### Activity
Include in the output exactly the lines from the opening of the data through the line containing "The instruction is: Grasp", and nothing more.

### Exercise data
BEGIN

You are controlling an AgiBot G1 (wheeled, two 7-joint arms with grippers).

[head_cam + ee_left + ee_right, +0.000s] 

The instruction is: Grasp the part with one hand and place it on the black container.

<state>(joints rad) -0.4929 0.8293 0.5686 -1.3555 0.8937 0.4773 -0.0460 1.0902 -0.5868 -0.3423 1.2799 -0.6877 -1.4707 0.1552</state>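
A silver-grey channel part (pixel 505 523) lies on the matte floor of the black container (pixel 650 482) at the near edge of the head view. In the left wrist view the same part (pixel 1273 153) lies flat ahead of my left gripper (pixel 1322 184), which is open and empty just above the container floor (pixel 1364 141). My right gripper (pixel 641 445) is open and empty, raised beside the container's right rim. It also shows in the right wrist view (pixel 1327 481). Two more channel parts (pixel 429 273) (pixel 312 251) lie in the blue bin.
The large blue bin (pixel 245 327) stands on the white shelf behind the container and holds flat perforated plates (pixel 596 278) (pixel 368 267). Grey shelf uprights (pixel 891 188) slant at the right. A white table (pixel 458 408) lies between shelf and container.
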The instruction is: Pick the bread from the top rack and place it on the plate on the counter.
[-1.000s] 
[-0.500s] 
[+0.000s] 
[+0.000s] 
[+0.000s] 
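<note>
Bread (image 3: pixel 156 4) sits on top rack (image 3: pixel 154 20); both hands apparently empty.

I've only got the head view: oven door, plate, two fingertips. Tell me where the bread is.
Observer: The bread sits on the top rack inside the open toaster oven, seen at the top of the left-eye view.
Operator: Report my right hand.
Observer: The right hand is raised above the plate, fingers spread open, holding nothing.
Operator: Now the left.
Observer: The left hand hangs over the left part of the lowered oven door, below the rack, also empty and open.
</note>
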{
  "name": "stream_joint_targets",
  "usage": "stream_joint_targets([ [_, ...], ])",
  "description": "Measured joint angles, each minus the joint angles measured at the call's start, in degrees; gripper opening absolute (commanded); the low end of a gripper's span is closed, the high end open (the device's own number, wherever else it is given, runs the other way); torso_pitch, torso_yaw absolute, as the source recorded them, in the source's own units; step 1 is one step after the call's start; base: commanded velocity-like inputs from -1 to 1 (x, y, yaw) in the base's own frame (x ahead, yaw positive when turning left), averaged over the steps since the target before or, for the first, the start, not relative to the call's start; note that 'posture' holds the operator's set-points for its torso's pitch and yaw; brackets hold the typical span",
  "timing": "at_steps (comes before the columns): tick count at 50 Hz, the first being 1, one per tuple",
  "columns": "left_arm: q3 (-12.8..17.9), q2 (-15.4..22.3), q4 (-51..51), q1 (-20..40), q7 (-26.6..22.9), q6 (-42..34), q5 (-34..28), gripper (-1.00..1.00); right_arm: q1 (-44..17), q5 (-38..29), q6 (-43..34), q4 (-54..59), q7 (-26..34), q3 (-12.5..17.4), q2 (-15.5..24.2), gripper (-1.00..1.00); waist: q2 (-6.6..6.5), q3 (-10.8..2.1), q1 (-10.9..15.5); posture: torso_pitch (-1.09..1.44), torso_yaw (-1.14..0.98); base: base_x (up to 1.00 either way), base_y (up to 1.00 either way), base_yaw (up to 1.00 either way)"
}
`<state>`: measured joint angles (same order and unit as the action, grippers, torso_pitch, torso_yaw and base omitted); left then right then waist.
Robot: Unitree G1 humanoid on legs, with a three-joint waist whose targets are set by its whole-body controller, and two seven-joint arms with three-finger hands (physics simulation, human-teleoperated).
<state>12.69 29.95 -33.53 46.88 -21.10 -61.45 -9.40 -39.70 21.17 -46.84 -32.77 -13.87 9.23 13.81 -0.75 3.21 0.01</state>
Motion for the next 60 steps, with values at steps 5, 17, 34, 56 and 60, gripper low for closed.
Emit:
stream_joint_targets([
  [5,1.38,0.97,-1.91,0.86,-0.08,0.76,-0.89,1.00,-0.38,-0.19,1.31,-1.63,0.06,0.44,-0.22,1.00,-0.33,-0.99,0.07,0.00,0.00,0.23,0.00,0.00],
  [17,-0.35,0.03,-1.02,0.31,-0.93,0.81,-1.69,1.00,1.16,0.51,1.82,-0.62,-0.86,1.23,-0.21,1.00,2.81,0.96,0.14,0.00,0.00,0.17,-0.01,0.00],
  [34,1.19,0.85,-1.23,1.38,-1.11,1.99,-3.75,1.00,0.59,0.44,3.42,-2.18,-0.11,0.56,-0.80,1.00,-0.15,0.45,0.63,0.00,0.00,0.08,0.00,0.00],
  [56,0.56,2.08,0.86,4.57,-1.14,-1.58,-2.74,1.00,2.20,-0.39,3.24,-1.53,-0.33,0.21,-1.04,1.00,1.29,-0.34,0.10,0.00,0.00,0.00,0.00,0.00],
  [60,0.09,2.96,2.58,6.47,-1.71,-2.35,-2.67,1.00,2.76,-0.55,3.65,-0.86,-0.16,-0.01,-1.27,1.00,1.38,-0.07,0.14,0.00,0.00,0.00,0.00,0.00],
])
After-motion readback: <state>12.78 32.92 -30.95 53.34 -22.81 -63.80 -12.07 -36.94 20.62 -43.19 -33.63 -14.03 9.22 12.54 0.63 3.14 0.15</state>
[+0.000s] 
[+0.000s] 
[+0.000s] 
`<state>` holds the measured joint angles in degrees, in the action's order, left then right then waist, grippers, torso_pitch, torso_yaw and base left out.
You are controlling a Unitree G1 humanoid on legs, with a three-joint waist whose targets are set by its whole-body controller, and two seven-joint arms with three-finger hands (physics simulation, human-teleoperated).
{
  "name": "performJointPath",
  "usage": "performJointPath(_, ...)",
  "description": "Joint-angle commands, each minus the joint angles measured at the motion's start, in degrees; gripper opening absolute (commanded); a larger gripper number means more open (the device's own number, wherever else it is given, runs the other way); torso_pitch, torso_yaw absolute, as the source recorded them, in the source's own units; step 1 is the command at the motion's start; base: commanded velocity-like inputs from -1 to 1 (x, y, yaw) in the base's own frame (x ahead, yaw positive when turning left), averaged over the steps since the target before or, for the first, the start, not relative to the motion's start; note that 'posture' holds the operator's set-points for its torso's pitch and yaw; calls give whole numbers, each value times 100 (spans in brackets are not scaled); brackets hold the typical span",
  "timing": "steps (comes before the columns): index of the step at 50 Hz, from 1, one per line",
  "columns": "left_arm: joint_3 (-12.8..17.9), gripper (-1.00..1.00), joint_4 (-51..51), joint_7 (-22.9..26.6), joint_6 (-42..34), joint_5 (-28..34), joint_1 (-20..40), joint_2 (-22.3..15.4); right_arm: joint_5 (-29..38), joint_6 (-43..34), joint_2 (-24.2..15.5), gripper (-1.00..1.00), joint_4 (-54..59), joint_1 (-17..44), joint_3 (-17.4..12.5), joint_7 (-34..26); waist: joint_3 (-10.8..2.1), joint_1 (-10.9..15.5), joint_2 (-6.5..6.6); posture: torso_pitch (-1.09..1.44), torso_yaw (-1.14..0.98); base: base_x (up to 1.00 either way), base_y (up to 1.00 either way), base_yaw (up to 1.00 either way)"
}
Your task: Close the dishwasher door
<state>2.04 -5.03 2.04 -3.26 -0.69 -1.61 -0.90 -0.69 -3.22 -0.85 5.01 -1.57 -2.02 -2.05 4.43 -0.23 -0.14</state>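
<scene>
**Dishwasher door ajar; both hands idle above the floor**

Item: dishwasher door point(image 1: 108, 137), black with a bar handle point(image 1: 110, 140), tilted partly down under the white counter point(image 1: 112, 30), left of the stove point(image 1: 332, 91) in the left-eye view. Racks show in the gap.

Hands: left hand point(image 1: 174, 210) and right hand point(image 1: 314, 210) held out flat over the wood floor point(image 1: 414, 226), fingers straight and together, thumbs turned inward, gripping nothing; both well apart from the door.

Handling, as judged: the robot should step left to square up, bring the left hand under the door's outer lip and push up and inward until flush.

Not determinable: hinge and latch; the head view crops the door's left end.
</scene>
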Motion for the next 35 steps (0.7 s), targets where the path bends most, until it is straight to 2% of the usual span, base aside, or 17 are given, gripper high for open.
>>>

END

### Answer space
You are controlling an AgiBot G1 (wheeled, two 7-joint arms with grippers).

[head_cam + ee_left + ee_right, +0.000s] 

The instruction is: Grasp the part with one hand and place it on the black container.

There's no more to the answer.